Incrementaré mi nómina de enemigos con esta declaración, pero necesito soltarla: todos los años, cuando repaso el programa de la sección oficial de la Semana Internacional de Cine de Valladolid, vulgo la Seminci, me doy cuenta de su naturaleza cada día más pedante. Algo que no sorprende, dado que en sus orígenes era un Festival de Cine Religioso y de Valores Humanos, lo cual echa para atrás, salvo si llevas sotana o eres católico hasta las cachas. Al decir pedante me refiero a que, año tras año, y en especial tras las declaraciones de su antiguo director a los medios de comunicación, nos llegan dos evidencias: que se trata de un festival cuyos requisitos necesarios consisten en entrar con gafas y poner cara de pensador agarrotado por los tormentos interiores, y que las películas elegidas para su exhibición son únicamente las capacitadas para aburrir; o, como diría José Luis Alvite, los largometrajes filmados en cemento. Siempre tuve la impresión de que sólo pasarían el filtro de selección aquellas cintas en las que, en pase previo, se quedara dormido incluso el acomodador. Porque muchos críticos de cine asumen esa regla no escrita, que condiciona sus posteriores textos: Si aburre, es una obra maestra. Olvidando, tal vez, que casi todos los directores clásicos nunca aburrieron al espectador: Ford, Hitchcock, Fellini, Leone, Huston, Kazan, Donen, o los aún vivos y en activo, Coppola, Scorsese y Eastwood.
Insisto: me refiero a la sección oficial, y no a los estupendos ciclos que allí programan. La sección oficial suele desprender un ligero tufillo a películas tediosas e incomprensibles; es cine de cemento y gafas. El tiempo suele darme la razón porque, años después de repartirse los premios, a las salas sólo llegan uno o dos de los títulos premiados; el resto queda para las filmotecas y las salas de arte y ensayo, donde, citando a Francisco Umbral, “Entrábamos en el patio de butacas antes que nadie y nos salíamos los primeros porque de lo que se trataba era de que nos viese mucho la gente como el grupo esnob, moderno y avanzado de la ciudad. Hablábamos de la película en voz alta para que lo oyese todo el mundo”, aunque él se refiere a los tiempos del NO-DO, pero el ejemplo vale. En la Seminci y en el cine español deberían aplicarse más a menudo esta norma anglosajona del no al aburrimiento. Hace poco, en una sala madrileña, nos metieron de entremeses unos cortometrajes de producción española que me parecieron más insoportables que un dolor de muelas. Ya saben: sin diálogos, con argumentos sin pies ni cabeza y planos sin sentido. Aquello fue terrible; unos diez minutos que se me hicieron eternos, como si estuviera de vacaciones en un lugar en el que nos obligaran a cargar sacos de hormigón sin motivo alguno. El zamorano Manuel Sanabria es uno de los pocos directores españoles con valentía: se propuso no aburrir y lo ha conseguido, pero en España la diversión no lleva aparejados los premios.
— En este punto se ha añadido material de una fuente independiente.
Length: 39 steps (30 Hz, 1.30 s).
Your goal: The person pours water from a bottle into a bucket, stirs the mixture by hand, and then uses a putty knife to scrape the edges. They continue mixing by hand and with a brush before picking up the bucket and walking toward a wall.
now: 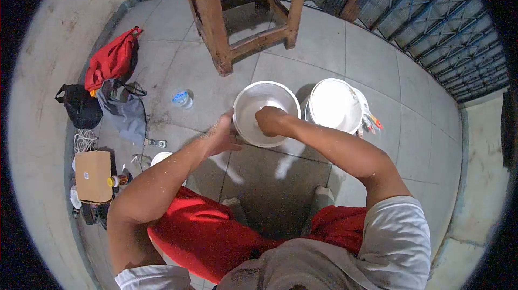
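In the head view a round white tub [241, 93] stands on the tiled floor in front of me, its inside pale and whitish. My right hand [271, 121] reaches over the rim into the tub with its fingers curled closed; what they hold is hidden, and I cannot tell what it is. At the tub's left side is my left hand [220, 134], fingers apart, fingertips right at the outer wall. White specks dot the left forearm. Close on the right stands a white bucket [333, 105] with a bright white top.
A brown plastic stool [229, 55] stands beyond the tub. Behind the bucket lies a tool with a red-orange end [376, 123]. To the left are a plastic cup [182, 99], a grey bag [123, 109], a red bag [112, 59] and a cardboard box [93, 176]. A folding metal gate [431, 25] borders the floor.
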Available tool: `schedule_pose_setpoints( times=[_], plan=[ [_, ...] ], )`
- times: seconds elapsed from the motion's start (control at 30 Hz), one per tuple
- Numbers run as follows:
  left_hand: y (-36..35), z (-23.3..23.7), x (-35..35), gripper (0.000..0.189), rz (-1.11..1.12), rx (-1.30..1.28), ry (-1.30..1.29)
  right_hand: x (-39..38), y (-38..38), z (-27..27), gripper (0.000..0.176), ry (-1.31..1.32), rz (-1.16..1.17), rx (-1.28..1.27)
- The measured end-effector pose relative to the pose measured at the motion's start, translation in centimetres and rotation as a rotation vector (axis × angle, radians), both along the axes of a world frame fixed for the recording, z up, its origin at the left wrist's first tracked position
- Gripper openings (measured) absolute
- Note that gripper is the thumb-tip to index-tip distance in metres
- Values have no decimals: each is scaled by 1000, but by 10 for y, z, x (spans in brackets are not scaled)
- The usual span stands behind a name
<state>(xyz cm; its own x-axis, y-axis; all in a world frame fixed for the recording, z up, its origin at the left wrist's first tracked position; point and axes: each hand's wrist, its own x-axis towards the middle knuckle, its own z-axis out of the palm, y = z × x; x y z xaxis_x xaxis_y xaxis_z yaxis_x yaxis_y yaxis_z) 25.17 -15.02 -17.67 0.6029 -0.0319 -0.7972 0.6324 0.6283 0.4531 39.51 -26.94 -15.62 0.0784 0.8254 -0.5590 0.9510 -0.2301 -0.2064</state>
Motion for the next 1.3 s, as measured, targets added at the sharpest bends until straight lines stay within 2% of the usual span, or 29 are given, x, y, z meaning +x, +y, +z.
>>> schedule_pose_setpoints(
  times=[0.13, 0.2, 0.23, 0.27, 0.33, 0.4, 0.43, 0.5, 0.53, 0.6, 0.63, 0.67, 0.7, 0.73, 0.77, 0.83, 0.9, 0.93, 0.97, 1.0, 1.07, 1.13, 1.2, 1.27, 1.3],
  plan=[
    [-8, 29, 2, 69, 135, 109, 41, 9, 4, -1, 18, -10, -31, 62],
    [-10, 44, 0, 55, 125, 361, 17, 14, 7, 6, 17, -35, -17, 33],
    [-4, 34, 0, 55, 124, 365, 17, 16, 6, 9, 16, -62, -4, -2],
    [8, 13, 0, 47, 108, 421, -5, 18, 4, 11, 16, -63, -6, 2],
    [9, 13, 4, 40, 89, 484, -32, 19, 1, 16, 17, -57, 13, 23],
    [-9, 41, 9, 23, 251, 890, -12, 17, -5, 27, 18, -68, 17, 43],
    [-11, 44, 11, 23, 250, 892, -15, 15, -8, 32, 19, -75, 24, 55],
    [-12, 47, 16, 22, 184, 1254, -199, 11, -13, 51, 18, -59, 21, 73],
    [-10, 49, 19, 22, 186, 1252, -201, 9, -15, 58, 18, -40, 20, 87],
    [-11, 72, 24, 25, 131, 969, -286, 6, -16, 59, 17, -51, 12, 87],
    [-14, 85, 26, 25, 131, 963, -287, 5, -17, 59, 17, -58, 2, 89],
    [-19, 102, 29, 28, 170, 796, -269, 6, -21, 57, 17, -59, 0, 82],
    [-22, 109, 33, 33, 206, 629, -249, 9, -26, 52, 17, -8, 58, 183],
    [-22, 110, 35, 33, 201, 621, -250, 9, -30, 48, 17, 45, 114, 284],
    [-22, 111, 36, 34, 108, 597, -305, 8, -33, 40, 17, 44, 106, 277],
    [-26, 115, 39, 36, 4, 561, -359, 3, -41, 31, 18, -8, 62, 462],
    [-37, 111, 44, 31, -5, 736, -293, 6, -47, 51, 17, 69, 65, 437],
    [-43, 110, 44, 31, -13, 722, -291, 8, -51, 64, 16, 145, 77, 423],
    [-51, 107, 43, 29, -13, 938, -379, 6, -49, 83, 16, 130, 8, 293],
    [-57, 117, 42, 27, -14, 1158, -468, 5, -55, 89, 16, 133, 2, 286],
    [-62, 152, 36, 24, -54, 1161, -463, -5, -67, 103, 16, 212, -200, 449],
    [-74, 209, 29, 25, 17, 894, -302, -18, -82, 154, 20, 293, -299, 348],
    [-99, 271, 20, 24, 33, 1054, -304, -43, -106, 196, 26, 246, -431, 394],
    [-124, 337, 8, 24, -6, 1232, -266, -55, -131, 295, 34, 378, -539, 379],
    [-132, 367, -3, 24, 19, 1192, -271, -68, -149, 328, 34, 351, -566, 412]
  ],
)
Me interesan más otros festivales, como el de San Sebastián o el de Sitges. El primero es más variado en cuanto a géneros y temáticas, y proyectan películas que no duermen a las ovejas. Y el segundo es uno de los mejores del mundo, cine gamberro hasta hartarse, y de calidad. Por amor de Dios, hombre, que no es malo divertirse un poco. En la adolescencia se metían conmigo los intelectuales de postín porque me gustaba “Arma letal”; lo que no sabían es que también era devoto de Ingmar Bergman, pero el Bergman en blanco y negro, el de “El manatial de la doncella”, “El silencio” o “El séptimo sello”. En los jurados deben de tener en cuenta que es sano entretenerse. Si lo supieran, no les darían siempre los premios a los asiáticos.